L’Italia è il secondo paese in Europa per quantità di acciaio prodotto, secondo solo alla Germania. I nomi degli stabilimenti più importanti li conoscete tutti dalla prime pagine dei giornali: Ilva, Piombino, Terni. Tutte realtà industriali molto grosse, tra le poche rimaste in Italia, e tutte in crisi.

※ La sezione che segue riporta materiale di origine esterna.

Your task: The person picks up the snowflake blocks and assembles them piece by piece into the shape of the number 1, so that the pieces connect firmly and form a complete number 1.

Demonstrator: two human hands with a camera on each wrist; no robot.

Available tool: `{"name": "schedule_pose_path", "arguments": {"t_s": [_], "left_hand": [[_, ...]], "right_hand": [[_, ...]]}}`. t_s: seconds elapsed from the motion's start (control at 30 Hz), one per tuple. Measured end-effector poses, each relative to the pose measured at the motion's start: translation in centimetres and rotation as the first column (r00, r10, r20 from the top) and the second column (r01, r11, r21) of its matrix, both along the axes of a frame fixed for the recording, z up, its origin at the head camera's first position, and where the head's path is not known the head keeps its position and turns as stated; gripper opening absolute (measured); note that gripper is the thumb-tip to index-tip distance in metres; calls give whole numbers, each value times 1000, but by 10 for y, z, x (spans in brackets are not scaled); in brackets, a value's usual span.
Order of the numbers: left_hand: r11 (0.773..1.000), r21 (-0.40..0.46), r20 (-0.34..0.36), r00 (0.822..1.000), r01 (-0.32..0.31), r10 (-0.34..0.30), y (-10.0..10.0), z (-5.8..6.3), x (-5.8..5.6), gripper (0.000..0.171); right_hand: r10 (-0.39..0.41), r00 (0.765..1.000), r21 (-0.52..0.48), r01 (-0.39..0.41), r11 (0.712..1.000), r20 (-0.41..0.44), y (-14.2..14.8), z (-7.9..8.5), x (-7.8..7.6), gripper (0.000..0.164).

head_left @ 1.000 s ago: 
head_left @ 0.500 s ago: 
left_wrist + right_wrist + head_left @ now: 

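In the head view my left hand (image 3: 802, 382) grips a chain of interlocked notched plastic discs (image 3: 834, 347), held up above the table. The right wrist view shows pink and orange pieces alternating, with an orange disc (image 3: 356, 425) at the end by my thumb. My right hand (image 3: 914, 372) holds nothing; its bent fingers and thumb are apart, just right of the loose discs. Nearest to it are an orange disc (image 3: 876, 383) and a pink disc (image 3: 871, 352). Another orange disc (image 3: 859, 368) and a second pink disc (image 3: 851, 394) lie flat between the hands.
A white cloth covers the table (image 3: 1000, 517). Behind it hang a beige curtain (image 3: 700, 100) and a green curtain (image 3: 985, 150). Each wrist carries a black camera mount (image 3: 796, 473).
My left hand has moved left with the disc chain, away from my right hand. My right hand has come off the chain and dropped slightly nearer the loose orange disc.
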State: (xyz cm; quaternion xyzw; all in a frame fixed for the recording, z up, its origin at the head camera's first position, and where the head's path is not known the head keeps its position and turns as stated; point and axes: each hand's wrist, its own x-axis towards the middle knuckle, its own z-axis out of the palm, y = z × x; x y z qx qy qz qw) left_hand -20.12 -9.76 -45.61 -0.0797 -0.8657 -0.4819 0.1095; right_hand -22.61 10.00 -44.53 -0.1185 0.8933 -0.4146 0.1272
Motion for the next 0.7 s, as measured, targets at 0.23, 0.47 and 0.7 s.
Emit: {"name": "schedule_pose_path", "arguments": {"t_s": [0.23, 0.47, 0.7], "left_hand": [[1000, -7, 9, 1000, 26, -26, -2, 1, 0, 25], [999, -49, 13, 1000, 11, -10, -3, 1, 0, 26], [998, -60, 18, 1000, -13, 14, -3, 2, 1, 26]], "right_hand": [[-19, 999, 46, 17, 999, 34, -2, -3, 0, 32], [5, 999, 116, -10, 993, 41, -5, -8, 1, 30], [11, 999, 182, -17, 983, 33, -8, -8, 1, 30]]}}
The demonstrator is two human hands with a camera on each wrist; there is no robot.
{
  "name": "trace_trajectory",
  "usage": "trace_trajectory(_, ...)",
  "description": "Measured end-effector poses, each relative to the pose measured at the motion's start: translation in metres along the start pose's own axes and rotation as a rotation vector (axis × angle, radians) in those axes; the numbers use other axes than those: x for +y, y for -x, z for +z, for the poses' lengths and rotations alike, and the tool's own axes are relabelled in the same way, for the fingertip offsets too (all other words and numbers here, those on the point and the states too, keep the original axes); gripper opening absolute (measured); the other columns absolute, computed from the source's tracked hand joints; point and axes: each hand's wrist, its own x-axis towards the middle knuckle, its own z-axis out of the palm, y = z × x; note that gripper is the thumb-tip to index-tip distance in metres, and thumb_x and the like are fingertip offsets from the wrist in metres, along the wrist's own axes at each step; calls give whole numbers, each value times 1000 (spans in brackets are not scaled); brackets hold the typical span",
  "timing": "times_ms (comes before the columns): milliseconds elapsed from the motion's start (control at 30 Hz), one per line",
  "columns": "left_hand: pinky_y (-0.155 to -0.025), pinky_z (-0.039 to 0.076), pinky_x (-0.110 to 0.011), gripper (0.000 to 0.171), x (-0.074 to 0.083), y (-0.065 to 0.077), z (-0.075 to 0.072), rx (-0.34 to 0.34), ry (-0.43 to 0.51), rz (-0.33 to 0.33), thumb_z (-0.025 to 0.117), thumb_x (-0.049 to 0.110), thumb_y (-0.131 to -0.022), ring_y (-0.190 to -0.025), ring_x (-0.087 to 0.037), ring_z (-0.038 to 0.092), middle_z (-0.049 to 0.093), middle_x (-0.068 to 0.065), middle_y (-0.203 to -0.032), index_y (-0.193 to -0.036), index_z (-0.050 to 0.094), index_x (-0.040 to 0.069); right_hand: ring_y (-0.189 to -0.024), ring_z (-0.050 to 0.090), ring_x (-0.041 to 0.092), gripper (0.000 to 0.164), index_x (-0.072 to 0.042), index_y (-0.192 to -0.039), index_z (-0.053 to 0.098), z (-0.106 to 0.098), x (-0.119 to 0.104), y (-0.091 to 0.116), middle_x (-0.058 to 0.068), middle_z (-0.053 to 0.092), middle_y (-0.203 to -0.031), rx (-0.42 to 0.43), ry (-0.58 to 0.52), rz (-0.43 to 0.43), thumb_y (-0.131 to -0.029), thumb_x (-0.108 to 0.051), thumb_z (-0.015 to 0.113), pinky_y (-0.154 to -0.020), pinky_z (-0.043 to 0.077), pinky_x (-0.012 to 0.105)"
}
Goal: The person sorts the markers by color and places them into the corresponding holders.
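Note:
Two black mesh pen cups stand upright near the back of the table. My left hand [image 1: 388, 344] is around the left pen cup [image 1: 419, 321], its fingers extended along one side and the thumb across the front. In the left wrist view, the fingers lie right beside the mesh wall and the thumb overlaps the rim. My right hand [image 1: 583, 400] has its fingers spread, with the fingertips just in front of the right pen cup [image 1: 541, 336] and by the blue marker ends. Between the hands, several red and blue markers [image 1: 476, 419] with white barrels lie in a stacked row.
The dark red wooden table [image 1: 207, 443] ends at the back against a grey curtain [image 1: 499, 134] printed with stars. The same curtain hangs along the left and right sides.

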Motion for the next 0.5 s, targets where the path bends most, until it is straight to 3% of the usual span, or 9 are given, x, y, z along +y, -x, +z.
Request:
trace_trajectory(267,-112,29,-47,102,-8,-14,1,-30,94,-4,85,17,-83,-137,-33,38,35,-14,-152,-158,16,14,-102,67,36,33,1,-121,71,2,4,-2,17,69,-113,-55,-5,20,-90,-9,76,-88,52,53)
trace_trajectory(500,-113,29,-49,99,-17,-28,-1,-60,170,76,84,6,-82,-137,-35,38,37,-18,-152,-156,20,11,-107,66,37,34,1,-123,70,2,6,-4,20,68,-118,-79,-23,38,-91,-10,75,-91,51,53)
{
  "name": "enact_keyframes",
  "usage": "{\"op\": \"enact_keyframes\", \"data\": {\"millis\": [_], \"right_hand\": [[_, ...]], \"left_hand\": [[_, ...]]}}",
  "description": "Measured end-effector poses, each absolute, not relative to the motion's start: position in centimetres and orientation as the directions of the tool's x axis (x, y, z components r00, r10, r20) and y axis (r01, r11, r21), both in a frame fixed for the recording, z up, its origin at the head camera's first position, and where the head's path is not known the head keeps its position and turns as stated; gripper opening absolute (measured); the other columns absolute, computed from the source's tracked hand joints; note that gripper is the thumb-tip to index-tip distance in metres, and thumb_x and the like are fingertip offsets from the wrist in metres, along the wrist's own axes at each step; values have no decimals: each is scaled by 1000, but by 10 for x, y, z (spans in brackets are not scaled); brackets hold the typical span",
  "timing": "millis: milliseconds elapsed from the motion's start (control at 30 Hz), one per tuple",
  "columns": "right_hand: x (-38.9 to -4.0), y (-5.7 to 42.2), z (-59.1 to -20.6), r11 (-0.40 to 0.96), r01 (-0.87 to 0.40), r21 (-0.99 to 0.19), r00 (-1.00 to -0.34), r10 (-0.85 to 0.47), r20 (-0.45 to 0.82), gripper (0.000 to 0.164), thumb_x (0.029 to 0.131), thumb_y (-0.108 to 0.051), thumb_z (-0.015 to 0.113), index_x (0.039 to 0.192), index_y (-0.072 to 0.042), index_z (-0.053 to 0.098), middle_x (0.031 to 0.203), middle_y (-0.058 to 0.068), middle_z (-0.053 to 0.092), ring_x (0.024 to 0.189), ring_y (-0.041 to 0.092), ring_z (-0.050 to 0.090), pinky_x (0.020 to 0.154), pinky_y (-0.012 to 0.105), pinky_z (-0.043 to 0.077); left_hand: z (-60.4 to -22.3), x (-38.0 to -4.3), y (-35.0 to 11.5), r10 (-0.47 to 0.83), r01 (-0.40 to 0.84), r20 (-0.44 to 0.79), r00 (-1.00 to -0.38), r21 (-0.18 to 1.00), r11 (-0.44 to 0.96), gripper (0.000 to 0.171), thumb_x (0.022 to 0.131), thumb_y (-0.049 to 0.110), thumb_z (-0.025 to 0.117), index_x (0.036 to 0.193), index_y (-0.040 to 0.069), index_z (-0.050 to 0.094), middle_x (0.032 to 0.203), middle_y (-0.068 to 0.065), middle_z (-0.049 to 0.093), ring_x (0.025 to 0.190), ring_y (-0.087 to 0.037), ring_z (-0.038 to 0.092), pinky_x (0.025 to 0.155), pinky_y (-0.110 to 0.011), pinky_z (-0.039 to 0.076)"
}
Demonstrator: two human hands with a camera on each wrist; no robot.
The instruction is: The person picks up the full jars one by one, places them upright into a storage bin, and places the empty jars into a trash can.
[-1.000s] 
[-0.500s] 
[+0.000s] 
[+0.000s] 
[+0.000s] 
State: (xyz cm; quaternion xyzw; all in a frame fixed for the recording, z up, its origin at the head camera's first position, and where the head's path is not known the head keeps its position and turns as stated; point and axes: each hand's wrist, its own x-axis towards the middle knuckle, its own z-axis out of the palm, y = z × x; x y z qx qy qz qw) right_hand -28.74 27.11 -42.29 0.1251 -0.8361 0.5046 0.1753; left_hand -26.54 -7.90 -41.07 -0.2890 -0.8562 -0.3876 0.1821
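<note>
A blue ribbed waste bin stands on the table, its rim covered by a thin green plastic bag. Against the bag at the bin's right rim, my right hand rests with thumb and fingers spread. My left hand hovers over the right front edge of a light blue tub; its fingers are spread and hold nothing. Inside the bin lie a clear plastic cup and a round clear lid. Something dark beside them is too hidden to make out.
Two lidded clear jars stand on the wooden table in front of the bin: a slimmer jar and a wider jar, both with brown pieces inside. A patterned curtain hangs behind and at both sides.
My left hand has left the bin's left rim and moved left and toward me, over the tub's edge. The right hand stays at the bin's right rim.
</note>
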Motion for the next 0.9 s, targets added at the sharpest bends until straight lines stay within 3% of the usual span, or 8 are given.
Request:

Il bollettino della siderurgia italiana registra perdite pesanti: Terni ha messo in mobilità oltre 500 dipendenti, Ilva è in procinto di essere venduta agli indiani di Arcelor Mittal, leader mondiali nella produzione di acciaio cresciuti a colpi di acquisizioni mirate a costi bassissimi spesso risanate tramite vigorosi tagli al personale lavorativo, mentre lo stabilimento Lucchini di Piombino è fallito ufficialmente già nel 2012 e aspetta l’arrivo di un compratore. Maggiori dettagli sono reperibili sullo specialone de Linkiesta, che sta seguendo gli sviluppi dell’acciaio italiano. Oltre alle aziende che trovano posto sui quotidiani, soffrono anche molte piccole e medie imprese satelliti a Brescia, Vicenza e Udine.